Une croissance tirée par le secteur privé… et par les ménages
L’analyse du HCP éclaire les mécanismes de cette reprise. Les entreprises financières et non financières demeurent le moteur principal de la création de richesse, représentant 45,7 % du PIB. Leur rôle va plus loin : elles sont à l’origine de près de 60,3 % de l’épargne nationale et assurent 59,2 % de l’investissement brut (FBCF).
De leur côté, les ménages et les ISBLSM (institutions sans but lucratif au service des ménages) contribuent à hauteur de 28,4 % du PIB, tandis que les administrations publiques pèsent pour 14,8 %.
Ce rééquilibrage entre secteur public et privé modeste mais tangible suggère une économie marocaine qui se tourne davantage vers l’initiative privée, l’investissement entrepreneurial, et une croissance plus autonome.
Autre signe positif : le revenu national brut disponible (RNBD) atteint 1 709,1 MMDH, en progression de 7,7 % sur un an. Et, dans ce partage de la richesse nationale, ce sont les ménages qui restent les principaux bénéficiaires : 63,1 % du RNBD leur revient, les administrations publiques captant 20,3 %, et les sociétés 16,6 %.
Résultat : le revenu disponible brut (RDB) moyen par ménage atteint 1 059,7 MMDH, en hausse de 6,7 %.
Pouvoir d’achat retrouvé et investissements en net redémarrage
L’un des aspects les plus encourageants du rapport du HCP concerne le pouvoir d’achat des ménages. Grâce à une inflation maîtrisée modérée, à 0,9 % en 2024 —, le RDB par habitant s’élève à 28 808 dirhams, soit une hausse de 6 % sur un an. Conséquence : le pouvoir d’achat s’améliore de 5,1 points, contre seulement 1,8 point l’année précédente.
Côté investissement, la dynamique est tout aussi nette. La formation brute de capital fixe (FBCF) atteint 422,5 MMDH, en hausse de 13,9 % par rapport à 2023. Cette reprise est portée avant tout par les sociétés privées, dont les investissements augmentent de 19,9 % sur la période, tandis que les ménages et les administrations publiques renchérissent leur FBCF respectivement de 7,9 % et 3,2 %.
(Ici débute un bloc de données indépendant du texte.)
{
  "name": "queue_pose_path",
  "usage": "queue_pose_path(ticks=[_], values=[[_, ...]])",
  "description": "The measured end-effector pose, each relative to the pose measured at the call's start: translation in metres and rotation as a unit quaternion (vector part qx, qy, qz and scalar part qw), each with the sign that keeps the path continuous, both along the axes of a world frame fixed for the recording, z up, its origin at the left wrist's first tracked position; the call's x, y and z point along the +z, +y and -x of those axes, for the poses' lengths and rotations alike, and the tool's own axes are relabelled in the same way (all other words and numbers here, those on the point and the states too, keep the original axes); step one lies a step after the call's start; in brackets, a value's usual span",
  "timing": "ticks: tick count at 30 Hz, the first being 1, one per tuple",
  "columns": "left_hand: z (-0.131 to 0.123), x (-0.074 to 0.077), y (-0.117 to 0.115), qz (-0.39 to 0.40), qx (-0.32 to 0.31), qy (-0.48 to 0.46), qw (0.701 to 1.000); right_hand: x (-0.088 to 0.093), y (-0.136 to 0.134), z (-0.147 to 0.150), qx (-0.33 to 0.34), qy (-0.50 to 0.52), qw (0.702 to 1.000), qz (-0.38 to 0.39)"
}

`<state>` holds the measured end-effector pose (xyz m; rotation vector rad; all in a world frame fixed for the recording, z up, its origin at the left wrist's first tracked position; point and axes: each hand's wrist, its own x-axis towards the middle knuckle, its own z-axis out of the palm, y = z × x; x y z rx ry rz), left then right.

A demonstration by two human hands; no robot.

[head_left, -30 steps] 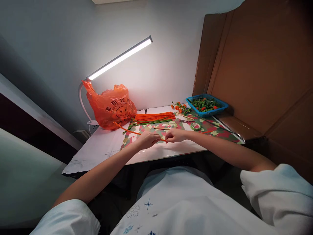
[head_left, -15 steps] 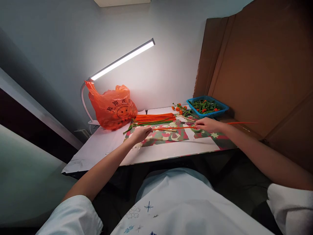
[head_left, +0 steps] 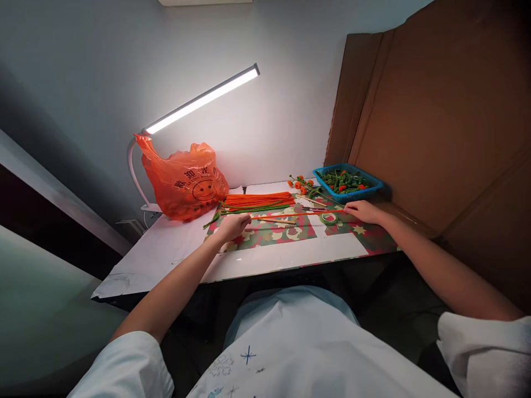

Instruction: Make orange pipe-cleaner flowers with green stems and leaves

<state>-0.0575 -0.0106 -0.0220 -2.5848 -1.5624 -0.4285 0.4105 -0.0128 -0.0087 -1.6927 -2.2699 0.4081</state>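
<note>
An orange pipe cleaner [head_left: 305, 214] stretches almost level above the table between my two hands. My left hand [head_left: 234, 226] is closed on its left end. The fingers of my right hand [head_left: 364, 212] pinch it toward the right. Behind it lies a row of orange pipe cleaners [head_left: 259, 199], with several green pipe cleaners [head_left: 265, 209] along the near side. A roll of green tape [head_left: 329, 221] rests on the patterned mat [head_left: 286, 234], left of my right hand. Close by are a thin wooden stick [head_left: 277, 221] and a dark slim tool [head_left: 314, 209].
An orange plastic bag [head_left: 186, 182] stands at the back left under a lit lamp [head_left: 203, 99]. Orange flowers [head_left: 302, 185] lie near a blue basket [head_left: 377, 188] of green stems and orange blooms. Cardboard [head_left: 423, 121] rises on the right; the table's front edge [head_left: 282, 268] is nearest me.
My right hand has slid right along the pipe cleaner, away from my left hand, uncovering the green tape roll. My left hand still holds its end. The view has shifted slightly.
</note>
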Motion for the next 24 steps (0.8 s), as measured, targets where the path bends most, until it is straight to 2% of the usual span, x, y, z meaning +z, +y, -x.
queue_pose_path(ticks=[4,7,9,13,18,24], values=[[0.003,0.0,-0.001,0.001,0.004,0.01,1.0,0.001,-0.004,0.003,-0.009,-0.04,0.999,-0.009],[-0.003,0.002,-0.003,0.004,-0.015,-0.003,1.0,0.004,-0.008,0.018,-0.006,-0.085,0.993,-0.077],[-0.008,0.004,-0.005,0.0,-0.024,-0.015,1.0,0.006,-0.011,0.036,0.028,-0.075,0.99,-0.113],[-0.016,0.01,-0.008,-0.017,-0.029,-0.02,0.999,0.002,-0.016,0.074,0.124,-0.083,0.982,-0.114],[-0.014,0.014,-0.01,-0.03,-0.036,-0.026,0.999,-0.003,-0.016,0.09,0.132,-0.089,0.979,-0.125],[-0.016,0.015,-0.013,-0.025,-0.035,-0.049,0.998,-0.005,-0.021,0.096,0.121,-0.167,0.968,-0.143]])
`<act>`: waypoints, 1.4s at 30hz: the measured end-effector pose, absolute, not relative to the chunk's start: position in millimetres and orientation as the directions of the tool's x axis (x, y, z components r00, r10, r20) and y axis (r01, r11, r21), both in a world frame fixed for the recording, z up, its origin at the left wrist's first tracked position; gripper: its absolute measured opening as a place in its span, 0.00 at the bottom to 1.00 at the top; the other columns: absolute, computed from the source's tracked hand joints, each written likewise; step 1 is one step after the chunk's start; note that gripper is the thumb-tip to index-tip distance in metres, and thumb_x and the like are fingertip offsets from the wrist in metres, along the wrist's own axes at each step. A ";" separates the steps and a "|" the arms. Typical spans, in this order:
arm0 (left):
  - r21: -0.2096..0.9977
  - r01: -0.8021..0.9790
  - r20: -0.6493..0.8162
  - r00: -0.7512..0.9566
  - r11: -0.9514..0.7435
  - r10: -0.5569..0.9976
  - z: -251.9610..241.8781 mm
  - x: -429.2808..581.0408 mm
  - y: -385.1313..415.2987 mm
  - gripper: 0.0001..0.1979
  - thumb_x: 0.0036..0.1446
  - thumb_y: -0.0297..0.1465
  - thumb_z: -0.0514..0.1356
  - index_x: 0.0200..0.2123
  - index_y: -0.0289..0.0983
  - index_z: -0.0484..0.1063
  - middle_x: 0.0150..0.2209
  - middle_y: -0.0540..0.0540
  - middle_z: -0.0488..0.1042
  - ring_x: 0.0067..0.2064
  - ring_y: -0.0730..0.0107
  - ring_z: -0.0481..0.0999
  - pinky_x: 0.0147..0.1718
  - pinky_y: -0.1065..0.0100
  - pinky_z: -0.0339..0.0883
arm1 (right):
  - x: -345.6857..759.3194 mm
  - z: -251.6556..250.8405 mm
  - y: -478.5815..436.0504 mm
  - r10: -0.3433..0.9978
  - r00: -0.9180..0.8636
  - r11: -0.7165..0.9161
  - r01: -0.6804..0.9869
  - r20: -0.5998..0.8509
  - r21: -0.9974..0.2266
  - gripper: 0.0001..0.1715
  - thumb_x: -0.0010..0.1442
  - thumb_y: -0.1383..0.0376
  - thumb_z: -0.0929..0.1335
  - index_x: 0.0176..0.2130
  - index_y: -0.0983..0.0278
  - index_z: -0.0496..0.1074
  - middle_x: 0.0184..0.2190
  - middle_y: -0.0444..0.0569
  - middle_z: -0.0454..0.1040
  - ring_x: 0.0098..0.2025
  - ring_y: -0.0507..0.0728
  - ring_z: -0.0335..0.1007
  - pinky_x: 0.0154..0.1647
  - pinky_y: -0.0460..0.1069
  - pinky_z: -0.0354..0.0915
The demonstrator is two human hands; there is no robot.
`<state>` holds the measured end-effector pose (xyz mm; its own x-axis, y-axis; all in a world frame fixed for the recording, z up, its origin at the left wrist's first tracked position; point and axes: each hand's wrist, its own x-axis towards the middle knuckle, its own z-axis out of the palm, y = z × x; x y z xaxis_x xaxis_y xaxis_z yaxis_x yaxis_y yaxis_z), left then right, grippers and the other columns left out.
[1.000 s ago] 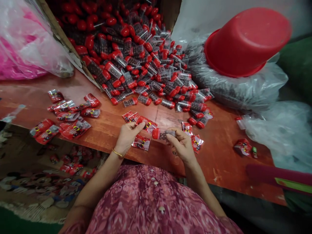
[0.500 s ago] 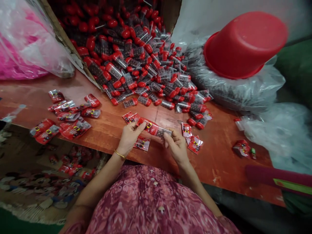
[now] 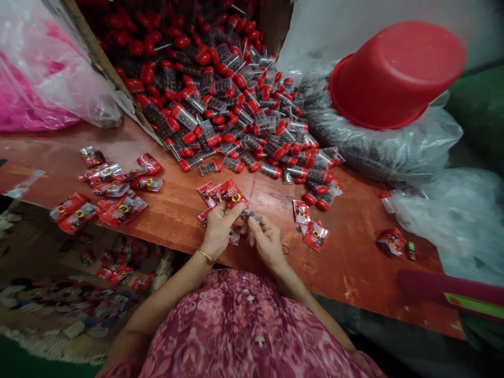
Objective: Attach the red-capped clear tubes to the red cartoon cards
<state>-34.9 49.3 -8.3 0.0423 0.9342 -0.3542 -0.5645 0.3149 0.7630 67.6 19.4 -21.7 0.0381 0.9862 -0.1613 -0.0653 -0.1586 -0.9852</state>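
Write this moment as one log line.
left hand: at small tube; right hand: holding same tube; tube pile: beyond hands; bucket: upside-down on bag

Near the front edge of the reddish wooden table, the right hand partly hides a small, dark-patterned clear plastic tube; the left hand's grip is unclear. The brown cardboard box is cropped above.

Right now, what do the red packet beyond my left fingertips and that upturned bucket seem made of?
Red packet: perhaps glossy film or coated card, from its flat, printed face. Upturned bucket: likely satin-finished plastic, from its soft sheen.
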 end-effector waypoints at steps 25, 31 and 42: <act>0.722 -0.566 -0.468 0.024 0.398 0.883 -9.2 -79.5 52.8 0.18 0.35 0.39 0.71 0.26 0.32 0.72 0.22 0.49 0.75 0.24 0.74 0.73 0.27 0.73 0.66 | 43.9 -29.9 59.6 0.968 -0.248 0.023 0.201 -0.028 -0.979 0.24 0.54 0.46 0.64 0.23 0.63 0.68 0.20 0.43 0.70 0.20 0.50 0.63 0.22 0.45 0.59; 0.609 -0.765 -0.623 -0.299 0.208 0.723 -0.6 -149.9 70.3 0.12 0.56 0.40 0.57 0.29 0.37 0.71 0.31 0.48 0.78 0.36 0.74 0.78 0.39 0.72 0.69 | 49.1 -20.8 136.3 0.965 -0.165 0.245 0.840 0.202 -0.484 0.20 0.60 0.58 0.63 0.47 0.68 0.70 0.43 0.60 0.74 0.45 0.64 0.66 0.44 0.56 0.60; 0.767 0.638 0.082 -0.001 -0.062 0.997 -21.0 -94.5 80.5 0.14 0.49 0.39 0.63 0.38 0.39 0.77 0.51 0.41 0.74 0.56 0.53 0.67 0.56 0.51 0.56 | 119.1 -59.2 120.5 0.871 -0.372 0.475 0.806 0.321 -0.354 0.24 0.56 0.77 0.56 0.46 0.63 0.72 0.49 0.50 0.73 0.57 0.60 0.58 0.58 0.61 0.54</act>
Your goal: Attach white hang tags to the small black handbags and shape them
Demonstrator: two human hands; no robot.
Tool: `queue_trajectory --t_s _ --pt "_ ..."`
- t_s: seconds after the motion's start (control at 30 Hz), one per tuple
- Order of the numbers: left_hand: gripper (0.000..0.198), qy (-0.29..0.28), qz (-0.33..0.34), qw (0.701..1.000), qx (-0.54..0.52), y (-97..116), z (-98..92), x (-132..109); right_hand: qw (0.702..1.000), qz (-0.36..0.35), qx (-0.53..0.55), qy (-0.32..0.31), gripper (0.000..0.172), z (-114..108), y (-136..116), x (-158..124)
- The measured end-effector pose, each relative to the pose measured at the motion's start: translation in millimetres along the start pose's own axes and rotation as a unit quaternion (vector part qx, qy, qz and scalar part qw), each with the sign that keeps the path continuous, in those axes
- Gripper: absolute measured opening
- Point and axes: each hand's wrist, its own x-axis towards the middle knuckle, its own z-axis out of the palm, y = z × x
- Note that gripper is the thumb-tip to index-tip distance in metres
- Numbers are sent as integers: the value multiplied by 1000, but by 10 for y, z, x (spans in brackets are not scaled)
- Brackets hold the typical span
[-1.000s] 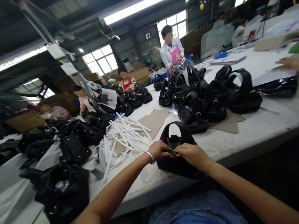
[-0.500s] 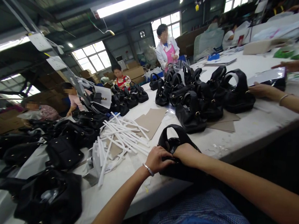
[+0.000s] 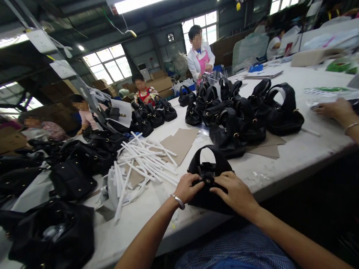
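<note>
Directly before me at the table's near edge stands a black handbag (image 3: 208, 199), its handle arched up behind the opening. My left hand (image 3: 188, 188), with a silver bangle at the wrist, grips the left side of the bag's top edge between thumb and fingers. On the right side of the same edge, my right hand (image 3: 235, 191) pinches the rim. A small round snap shows between the two hands at the mouth of the bag. Left of the bag lies a heap of white tubes (image 3: 146, 161), with brown cardboard sheets (image 3: 180, 145) behind it.
Several finished-looking black handbags (image 3: 229, 132) crowd the white table (image 3: 292, 160). More black bags (image 3: 56, 232) pile up at the left. A co-worker's hand (image 3: 337, 109) handles clear plastic at the right. Other people sit or stand across the table.
My right hand has come out of the bag and now holds its rim. My left hand stays on the edge. The co-worker's hands and plastic have shifted right.
</note>
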Motion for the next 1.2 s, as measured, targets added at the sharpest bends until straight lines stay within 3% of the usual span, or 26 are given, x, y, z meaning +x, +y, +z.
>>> queue_trajectory --t_s 0.07,0.17,0.27,0.37,0.47,0.57,0.63,0.77,0.9,1.03,1.2 --pt "20 -13 5 1000 -19 0 -21 -17 999 44 -17 22 22 96 -72 65" --pt "22 -13 16 1000 -18 42 -18 -65 995 78 -53 7 27 154 -111 192" --pt "33 0 34 999 32 109 25 -79 992 95 -83 -21 28 146 -94 292" --pt "27 9 34 996 85 144 40 -54 990 97 -98 -31 30 105 -34 330" --pt "29 -11 36 991 126 135 -17 -65 996 52 -62 -38 31 48 97 273" --pt "25 -55 62 982 169 133 -92 -138 997 -51 -10 -56 20 -11 270 149" --pt "23 -66 70 975 198 159 -109 -182 993 -98 -5 -68 26 -54 347 90" --pt "13 4 74 962 262 258 -35 -179 992 -104 -51 -42 18 -146 366 141" --pt "19 85 87 960 251 293 119 -163 992 -111 -54 20 21 -104 442 238" --pt "25 84 92 981 149 223 226 -257 991 -128 -14 25 25 89 608 223" --pt "32 213 36 976 28 -108 45 -513 990 -90 -6 104 44 105 635 43"
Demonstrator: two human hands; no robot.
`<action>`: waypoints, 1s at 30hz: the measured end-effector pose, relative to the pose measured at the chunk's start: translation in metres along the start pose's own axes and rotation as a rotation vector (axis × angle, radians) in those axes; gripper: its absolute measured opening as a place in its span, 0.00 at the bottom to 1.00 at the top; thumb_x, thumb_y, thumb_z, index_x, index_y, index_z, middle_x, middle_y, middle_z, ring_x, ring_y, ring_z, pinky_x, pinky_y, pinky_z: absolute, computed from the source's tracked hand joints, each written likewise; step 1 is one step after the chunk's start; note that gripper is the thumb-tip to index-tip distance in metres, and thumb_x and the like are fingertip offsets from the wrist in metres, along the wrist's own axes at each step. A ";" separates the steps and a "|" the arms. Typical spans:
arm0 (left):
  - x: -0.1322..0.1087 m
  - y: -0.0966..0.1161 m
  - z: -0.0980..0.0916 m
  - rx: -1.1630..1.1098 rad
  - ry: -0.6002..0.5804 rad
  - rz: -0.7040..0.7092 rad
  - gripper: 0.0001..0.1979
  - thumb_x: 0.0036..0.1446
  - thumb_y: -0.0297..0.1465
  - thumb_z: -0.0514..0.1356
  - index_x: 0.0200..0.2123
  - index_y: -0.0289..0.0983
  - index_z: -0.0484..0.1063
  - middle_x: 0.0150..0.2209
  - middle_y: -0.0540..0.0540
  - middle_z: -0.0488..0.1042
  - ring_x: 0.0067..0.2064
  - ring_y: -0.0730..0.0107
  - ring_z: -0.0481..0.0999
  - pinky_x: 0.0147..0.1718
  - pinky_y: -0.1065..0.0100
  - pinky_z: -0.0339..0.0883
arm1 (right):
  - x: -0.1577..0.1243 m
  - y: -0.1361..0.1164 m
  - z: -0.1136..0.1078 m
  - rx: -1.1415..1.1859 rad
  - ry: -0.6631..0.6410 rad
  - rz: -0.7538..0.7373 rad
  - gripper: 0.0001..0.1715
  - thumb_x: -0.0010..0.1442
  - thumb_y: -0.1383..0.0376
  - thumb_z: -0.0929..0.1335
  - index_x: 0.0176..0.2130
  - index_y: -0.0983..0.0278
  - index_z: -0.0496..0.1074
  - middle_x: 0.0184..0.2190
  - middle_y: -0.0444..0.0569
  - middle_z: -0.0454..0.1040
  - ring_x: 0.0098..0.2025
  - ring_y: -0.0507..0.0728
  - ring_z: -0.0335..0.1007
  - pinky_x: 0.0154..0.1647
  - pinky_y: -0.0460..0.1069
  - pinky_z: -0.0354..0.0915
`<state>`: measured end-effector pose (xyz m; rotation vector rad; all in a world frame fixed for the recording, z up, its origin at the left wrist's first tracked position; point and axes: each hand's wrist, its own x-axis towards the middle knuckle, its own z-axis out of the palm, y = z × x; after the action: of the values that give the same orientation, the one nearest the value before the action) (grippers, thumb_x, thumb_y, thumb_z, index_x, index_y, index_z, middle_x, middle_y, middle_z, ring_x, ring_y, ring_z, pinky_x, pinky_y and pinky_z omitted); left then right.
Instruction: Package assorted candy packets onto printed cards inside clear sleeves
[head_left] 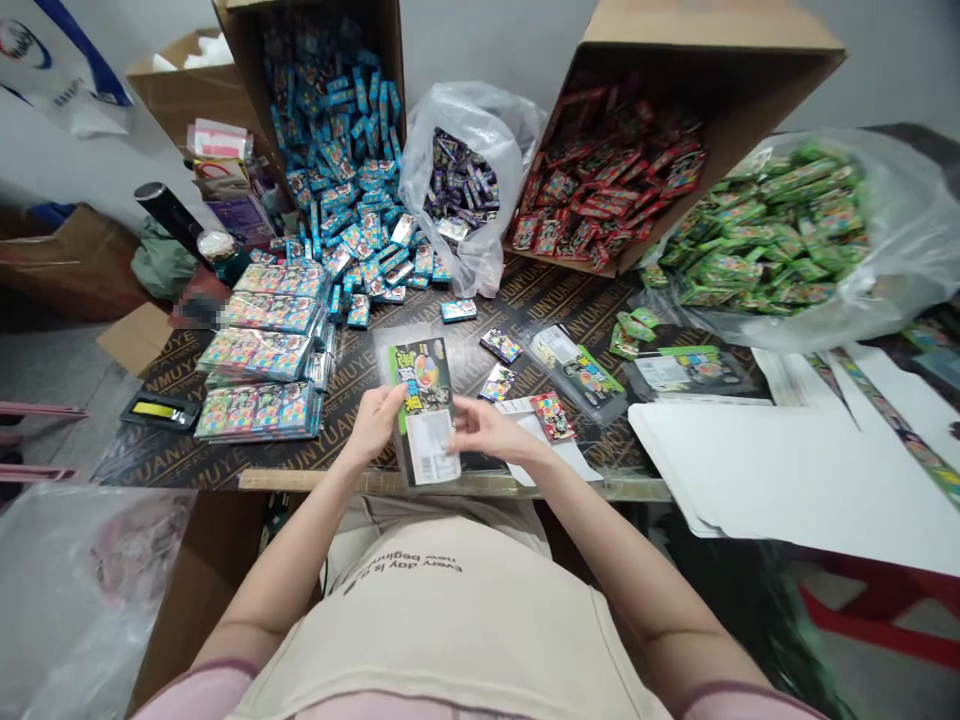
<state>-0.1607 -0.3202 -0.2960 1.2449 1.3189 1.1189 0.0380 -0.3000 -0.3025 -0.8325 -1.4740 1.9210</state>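
Note:
Between my two hands is a flat plastic pouch (429,410) with a black and green printed front and a white label. My left hand (377,420) pinches its left edge, thumb on top. At the right edge, my right hand (484,428) has its fingers closed on the pouch near the label. Just right of it lie a small purple box (501,346), another small box (498,382) and a red box (552,417) on a white paper sheet (525,470). Two similar pouches lie farther right, the nearer one (577,372) tilted.
Stacks of filled packs (259,410) stand at left beside a black tray (159,411). Behind are a carton of blue boxes (341,130), a bag of purple ones (465,180), a carton of red ones (607,180) and a bag of green packets (772,230). White sheets (780,480) overhang the table's right front.

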 end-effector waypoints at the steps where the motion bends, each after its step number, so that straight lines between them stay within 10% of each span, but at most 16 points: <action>1: 0.002 -0.002 -0.001 -0.031 -0.005 -0.007 0.25 0.52 0.52 0.58 0.22 0.34 0.67 0.20 0.51 0.67 0.24 0.73 0.65 0.26 0.71 0.60 | -0.002 0.005 -0.001 -0.015 -0.025 0.018 0.30 0.41 0.55 0.78 0.42 0.64 0.72 0.28 0.42 0.75 0.27 0.51 0.70 0.28 0.46 0.67; 11: -0.005 -0.023 0.020 -0.076 -0.285 -0.049 0.21 0.37 0.34 0.72 0.37 0.34 0.77 0.36 0.44 0.80 0.39 0.59 0.79 0.43 0.61 0.71 | 0.005 -0.002 -0.020 -0.098 0.455 -0.287 0.32 0.47 0.55 0.76 0.50 0.59 0.69 0.36 0.45 0.76 0.35 0.54 0.72 0.39 0.50 0.69; 14: -0.006 -0.005 0.034 -0.332 -0.170 -0.119 0.25 0.39 0.38 0.71 0.42 0.35 0.76 0.38 0.45 0.81 0.39 0.63 0.79 0.42 0.64 0.71 | 0.006 -0.007 -0.010 -0.087 0.568 -0.316 0.18 0.49 0.53 0.74 0.35 0.62 0.72 0.29 0.43 0.73 0.29 0.52 0.69 0.34 0.48 0.67; 21: 0.004 0.029 0.050 -0.706 0.059 -0.258 0.13 0.42 0.38 0.67 0.27 0.33 0.78 0.27 0.46 0.80 0.30 0.68 0.77 0.35 0.68 0.70 | 0.008 0.001 0.030 0.150 0.787 -0.406 0.23 0.62 0.48 0.60 0.34 0.61 0.74 0.32 0.47 0.77 0.39 0.56 0.73 0.43 0.51 0.68; 30: -0.009 0.046 0.031 -0.253 0.062 0.070 0.09 0.38 0.25 0.64 0.28 0.36 0.80 0.30 0.47 0.81 0.33 0.67 0.79 0.39 0.67 0.71 | -0.004 -0.021 0.006 0.285 0.546 -0.286 0.08 0.41 0.67 0.75 0.26 0.60 0.75 0.26 0.42 0.78 0.30 0.53 0.75 0.36 0.49 0.69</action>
<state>-0.1252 -0.3269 -0.2531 1.0834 1.1452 1.3392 0.0375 -0.3017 -0.2806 -0.8686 -0.9109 1.4869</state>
L’épargne nationale, quant à elle, grimpe à 461,7 MMDH, soit une croissance de 11,6 % par rapport à 2023.
Dans les faits, c’est une économie plus solide, plus confiante prête sans doute à investir davantage, à consommer mieux, à créer les conditions d’un développement plus inclusif.
Un regain d’optimisme, mais des fragilités à observer
Pour autant, l’embellie ne gomme pas toutes les fragilités. Le besoin de financement de l’économie nationale s’est détérioré, passant à 1,2 % du PIB en 2024, contre 0,9 % en 2023.
Ce creusement s’explique en grande partie par le basculement des sociétés non financières : elles sont passées d’une capacité de financement de 11,9 MMDH à un besoin de 8,2 MMDH. Parallèlement, les sociétés financières ont également accru leur besoin de financement, à hauteur de 9,1 MMDH.
Cela illustre les tensions persistantes du côté du financement privé que le dynamisme de l’investissement ne suffit pas à masquer. Et cela rappelle que, si le Maroc avance, ce n’est pas (encore) une marche fulgurante, sans précaution.
Si 2024 marque une accélération économique remarquable, elle rappelle surtout que le Maroc avance à la force du collectif : ménages, entreprises et pouvoirs publics tirent chacun leur part. Mais la vraie question reste ouverte : cette dynamique pourra-t-elle se transformer en croissance durable et équitable, capable de résister aux chocs externes et de créer des opportunités concrètes pour tous les citoyens ? Les chiffres sont encourageants, mais la prochaine étape sera de transformer cette prospérité en stabilité réelle, là où le concret rejoint l’ambition.